Burda magazine May 2018

And just as I thought this review would bring me up to date with the latest Burda, they go and release the June issue (which I have already, and will hopefully be reviewing soon!). As with March and April’s reviews, I’ve included links to the PDF versions of each pattern here so you can still get it if you really like a design, as I realise that the magazine itself may not be available anymore.

First up, Burda is trying to convince of some weird non-trend of wearing a soft bra overtop of a shirt. No one is doing this, Burda. No one. (Apologies for the terrible scan quality, but I didn’t care enough about this horrorshow to redo it)

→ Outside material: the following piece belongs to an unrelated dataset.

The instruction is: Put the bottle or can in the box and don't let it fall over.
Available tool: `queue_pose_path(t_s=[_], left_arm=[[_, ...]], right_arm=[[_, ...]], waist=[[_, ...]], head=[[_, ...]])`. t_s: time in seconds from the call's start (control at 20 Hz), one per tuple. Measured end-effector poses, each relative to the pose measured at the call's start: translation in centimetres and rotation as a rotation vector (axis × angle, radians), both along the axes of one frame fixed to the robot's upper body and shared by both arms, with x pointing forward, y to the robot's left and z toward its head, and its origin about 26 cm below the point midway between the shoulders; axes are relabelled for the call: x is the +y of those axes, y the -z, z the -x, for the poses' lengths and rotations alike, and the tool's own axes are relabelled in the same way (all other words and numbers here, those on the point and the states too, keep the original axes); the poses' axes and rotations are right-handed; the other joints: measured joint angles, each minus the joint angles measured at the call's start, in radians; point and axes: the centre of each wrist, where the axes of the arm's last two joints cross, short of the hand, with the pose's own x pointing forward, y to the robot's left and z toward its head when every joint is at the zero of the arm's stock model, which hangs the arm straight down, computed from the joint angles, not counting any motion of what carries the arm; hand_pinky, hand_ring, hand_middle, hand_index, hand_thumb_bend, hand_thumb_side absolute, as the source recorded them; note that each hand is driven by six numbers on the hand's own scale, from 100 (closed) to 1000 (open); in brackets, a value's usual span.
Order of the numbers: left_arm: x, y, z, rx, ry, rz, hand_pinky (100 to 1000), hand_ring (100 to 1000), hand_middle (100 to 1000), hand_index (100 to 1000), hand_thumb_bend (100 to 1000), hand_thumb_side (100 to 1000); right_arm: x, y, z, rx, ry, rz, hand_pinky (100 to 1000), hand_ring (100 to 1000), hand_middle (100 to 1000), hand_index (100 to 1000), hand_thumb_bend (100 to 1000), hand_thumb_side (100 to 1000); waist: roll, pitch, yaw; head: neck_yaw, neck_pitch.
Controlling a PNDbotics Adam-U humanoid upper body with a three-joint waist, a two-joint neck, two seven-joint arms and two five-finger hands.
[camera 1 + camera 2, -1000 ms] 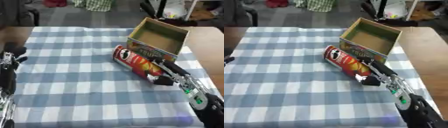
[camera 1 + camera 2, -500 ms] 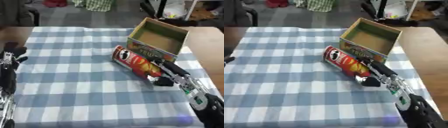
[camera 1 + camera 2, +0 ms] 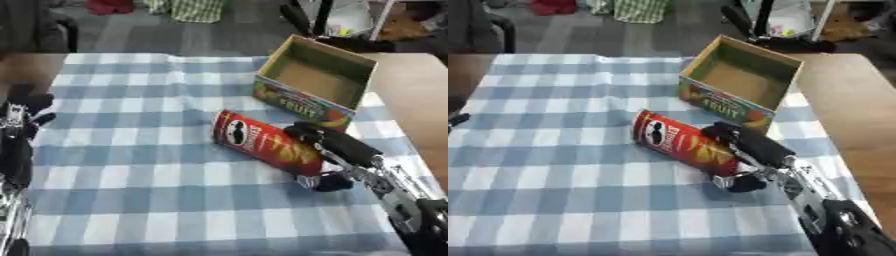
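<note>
My right hand (image 3: 337,150) is closed around the lower end of the red chip can (image 3: 267,143). The fingers lie over the top of the can and the thumb is curled under it, near its metal bottom, so the can is clamped between them. I hold it near the bottom because from there I can tip the can upright and carry it with the lid end up.

The can lies on its side on the blue checked tablecloth (image 3: 131,175), just in front of the cardboard fruit box (image 3: 313,82). Its lid end, with the face logo, points away from the box and to my left. The can does not seem to be lifted yet; I judge it rests on the cloth.

The box stands open, with its mouth up, just behind the can and a little to my right. Inside it I see only the bare brown bottom, so there is room for the can to stand. The box is low compared with the can, so I think the can must go in straight and be released only when its bottom is flat, otherwise it may topple.

My left hand (image 3: 22,112) is idle, far to the left of the box at the edge of the cloth, with the fingers relaxed and pointing up.
</note>
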Motion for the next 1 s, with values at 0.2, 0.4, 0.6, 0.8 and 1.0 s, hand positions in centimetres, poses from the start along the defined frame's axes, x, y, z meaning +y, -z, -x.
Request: queue_pose_path(t_s=[0.2,0.4,0.6,0.8,1.0], left_arm=[[0.02,0.00,0.00,0.000,-0.001,0.000,838,862,713,914,450,888],[0.07,-0.01,0.00,-0.001,-0.003,0.001,838,862,713,914,450,888],[0.12,-0.02,0.00,-0.002,-0.005,0.002,838,862,713,914,450,888],[0.13,-0.02,0.00,-0.003,-0.005,0.002,838,863,713,914,451,888],[0.13,-0.02,0.00,-0.003,-0.006,0.002,838,863,713,914,451,888]], right_arm=[[-0.84,0.71,-0.04,0.005,0.012,-0.016,881,1000,900,1000,100,239],[-0.93,0.88,-0.06,0.005,0.031,-0.027,878,1000,911,1000,100,373],[-0.98,0.86,-0.07,0.012,0.029,-0.020,788,970,894,1000,100,250],[-1.07,0.82,-0.09,0.018,0.020,-0.015,633,832,781,1000,100,225],[-1.03,0.83,-0.10,0.019,0.018,-0.016,600,792,710,1000,100,226]], waist=[[0.000,0.000,-0.001],[0.000,0.000,-0.001],[0.000,0.000,-0.001],[0.000,0.000,-0.001],[0.000,0.000,-0.002]], head=[[0.002,0.000],[0.002,0.000],[0.002,0.000],[0.003,0.000],[0.003,0.000]])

In this issue the Plus designs are mixed in with the standard-sized designs which is a nice start, but I’ll be much more impressed when they start offering all the designs in the full size range like KnipMode have done for the past few years! But back to this dress – I picked this one out because I liked the little cutouts around the neckline, and because raglan sleeves aren’t very common in woven dress patterns. [Dress PDF]

This is a great wrap dress design, and I just love the way they’ve played with the stripe direction on the different pieces! And of course, if you were making this for yourself, you could do an FBA and make the bust fit a lot better, too. 💅 [Dress PDF]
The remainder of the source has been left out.